Ce n'est pas énorme, c'est hénaurme. Comment en viendront-ils à bout?

En écoutant la juge Charbonneau hier, on avait une idée de l'étendue du territoire que sa commission d'enquête doit couvrir en deux ans (dont il ne reste que 20 mois).

Les écoles. Les hôpitaux. Les commissions scolaires. Les ministères. Les municipalités. Les sociétés publiques. Les sociétés parapubliques. Les sociétés d'État.

Voilà toutes les entités qui peuvent être visées par la commission Charbonneau.

Songez qu'il y a 1142 municipalités au Québec. Une enquête sur la seule ville de Montréal, ou de Laval, tiens, je donne un exemple au hasard, Laval, ce serait une belle ville pour faire une enquête, ça, Laval, c'est à quelques minutes de Montréal.
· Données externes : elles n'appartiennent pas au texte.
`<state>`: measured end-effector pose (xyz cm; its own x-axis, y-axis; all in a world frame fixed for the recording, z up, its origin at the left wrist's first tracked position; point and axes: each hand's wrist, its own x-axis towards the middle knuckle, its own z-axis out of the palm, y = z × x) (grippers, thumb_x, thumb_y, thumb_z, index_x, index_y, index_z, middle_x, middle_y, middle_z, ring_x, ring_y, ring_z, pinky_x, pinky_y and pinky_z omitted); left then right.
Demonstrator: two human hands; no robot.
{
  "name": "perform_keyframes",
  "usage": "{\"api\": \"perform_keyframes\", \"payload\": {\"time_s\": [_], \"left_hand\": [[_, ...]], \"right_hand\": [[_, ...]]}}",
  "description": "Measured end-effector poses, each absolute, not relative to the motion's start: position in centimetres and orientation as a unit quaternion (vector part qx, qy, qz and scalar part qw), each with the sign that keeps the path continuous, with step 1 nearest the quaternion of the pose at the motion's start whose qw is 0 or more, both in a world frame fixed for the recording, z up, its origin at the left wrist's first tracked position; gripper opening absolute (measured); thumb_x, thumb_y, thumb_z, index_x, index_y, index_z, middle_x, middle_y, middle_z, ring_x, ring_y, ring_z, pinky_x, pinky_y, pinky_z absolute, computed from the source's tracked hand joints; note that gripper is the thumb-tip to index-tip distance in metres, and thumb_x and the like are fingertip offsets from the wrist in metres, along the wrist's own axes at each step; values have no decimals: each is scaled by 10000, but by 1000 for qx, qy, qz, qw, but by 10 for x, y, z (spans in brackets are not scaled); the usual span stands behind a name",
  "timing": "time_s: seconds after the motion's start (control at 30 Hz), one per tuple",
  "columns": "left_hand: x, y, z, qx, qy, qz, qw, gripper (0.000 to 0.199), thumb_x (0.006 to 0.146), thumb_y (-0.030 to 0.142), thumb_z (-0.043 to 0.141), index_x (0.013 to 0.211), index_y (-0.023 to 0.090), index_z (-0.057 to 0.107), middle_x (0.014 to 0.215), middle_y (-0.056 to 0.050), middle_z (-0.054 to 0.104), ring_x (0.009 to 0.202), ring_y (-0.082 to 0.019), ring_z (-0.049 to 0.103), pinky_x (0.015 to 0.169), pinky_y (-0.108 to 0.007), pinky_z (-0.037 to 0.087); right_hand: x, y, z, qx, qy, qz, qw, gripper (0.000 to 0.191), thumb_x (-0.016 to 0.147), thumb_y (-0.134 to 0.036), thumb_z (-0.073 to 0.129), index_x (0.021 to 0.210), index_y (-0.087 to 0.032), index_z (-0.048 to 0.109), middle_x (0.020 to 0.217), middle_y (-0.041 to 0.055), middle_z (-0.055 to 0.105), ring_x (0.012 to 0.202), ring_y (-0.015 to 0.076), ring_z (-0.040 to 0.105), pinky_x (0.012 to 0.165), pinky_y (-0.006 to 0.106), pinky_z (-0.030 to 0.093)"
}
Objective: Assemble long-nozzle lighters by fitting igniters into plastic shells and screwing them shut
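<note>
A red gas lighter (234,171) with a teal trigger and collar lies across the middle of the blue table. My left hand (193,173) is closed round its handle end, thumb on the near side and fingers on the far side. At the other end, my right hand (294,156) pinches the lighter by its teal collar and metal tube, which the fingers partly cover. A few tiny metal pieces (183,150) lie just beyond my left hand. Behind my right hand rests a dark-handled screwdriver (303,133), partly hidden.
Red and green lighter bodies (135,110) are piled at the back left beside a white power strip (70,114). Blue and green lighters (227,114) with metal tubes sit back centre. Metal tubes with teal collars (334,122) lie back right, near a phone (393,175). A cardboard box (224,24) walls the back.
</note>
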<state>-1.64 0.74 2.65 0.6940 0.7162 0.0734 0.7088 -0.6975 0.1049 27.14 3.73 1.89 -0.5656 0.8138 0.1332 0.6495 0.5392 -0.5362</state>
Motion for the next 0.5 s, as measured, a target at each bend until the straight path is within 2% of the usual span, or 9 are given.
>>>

Enfin bref, une enquête sur une de ces villes pourrait occuper une commission à temps plein pendant deux ans.

Alors imaginez une commission qui va s'intéresser aux contrats du ministère des Transports pour les 15 dernières années, et aussi, théoriquement, au contrat d'asphalte d'une cour d'école à Montmagny, au contrat de souffleuse de l'hôpital de Labelle ou à l'approvisionnement en papier au cégep de Shawinigan.

Ce n'est pas énorme, je vous dis, c'est Hénaurme. À côté de ça, la commission Gomery était un dimanche à la campagne: le programme était connu, la vérificatrice générale avait écrit un rapport sur le sujet, les acteurs avaient déjà leur photo dans le journal...

Mais là!

Je suis convaincu que les membres de la commission sont pris d'un immense vertige. Non seulement ils ont l'attribution et la gestion des contrats publics partout au Québec depuis 1996 sous leur surveillance, mais ils se demandent en plus s'il y a eu collusion, si et jusqu'où le crime organisé est infiltré dans la construction, et quels sont les liens avec le financement des partis politiques.

En somme, c'est la commission Cliche (construction), plus la CECO (crime organisé), plus Gomery, mais... en plus gros. Et en deux ans.

Je m'inquiète moins, donc, de l'appel à la collaboration lancé hier au public par la juge Charbonneau que du chaos qu'il faudra organiser.

Il n'en reste pas moins qu'un si vaste appel aux citoyens à dénoncer les abus est sans précédent dans les commissions d'enquête. On peut voir ça comme une ouverture bienvenue de la commission au public qui réclamait à grands cris sa création. Mais on ne peut s'empêcher de penser que la Commission se heurte déjà à un certain nombre de murs du silence. Les gens qui peuvent témoigner de la corruption sont généralement des participants. Ils courent rarement pour aller voir les policiers, même confidentiellement.

* * *

Autre défi, lui aussi prévisible dès le départ: la politisation de la Commission. Hier, le porte-parole péquiste Bertrand St-Arnaud a eu des propos mesurés qui montrent qu'il comprend la nature de cette institution. On ne peut pas en dire autant de François Legault, qui a dit souhaiter voir des témoins, et des témoins importants, le plus vite possible.

Ça répond très bien au sentiment de la population, qui se demande ce qui se passe avec cette commission créée au mois d'octobre. Mais les bonnes commissions d'enquête font leur travail souterrain et invisible avant d'appeler des témoins. Sinon, c'est du spectacle.

Fin mai, début juin, les premiers témoins seront entendus. Mais on risque d'être déçus question spectacle, puisqu'il s'agira de témoins techniques, qui viendront expliquer les règles en vigueur au gouvernement pour l'attribution des contrats. Pas d'entrepreneurs véreux, pas de politiciens croches, enfin, rien pour faire la manchette.

Le spectacle ne commencera pas avant septembre. La première année sera presque écoulée. Et vous croyez qu'on aura fait le tour du sujet un an plus tard?

Bonne chance à tous.

D'ici là, la Commission devra travailler non seulement à trouver des faits, mais à se demander ce qu'elle ne cherchera pas. Sinon elle périra noyée dans sa propre matière.

Jamais, en fait, une commission d'enquête n'aura eu une plus difficile mission de définition de son mandat.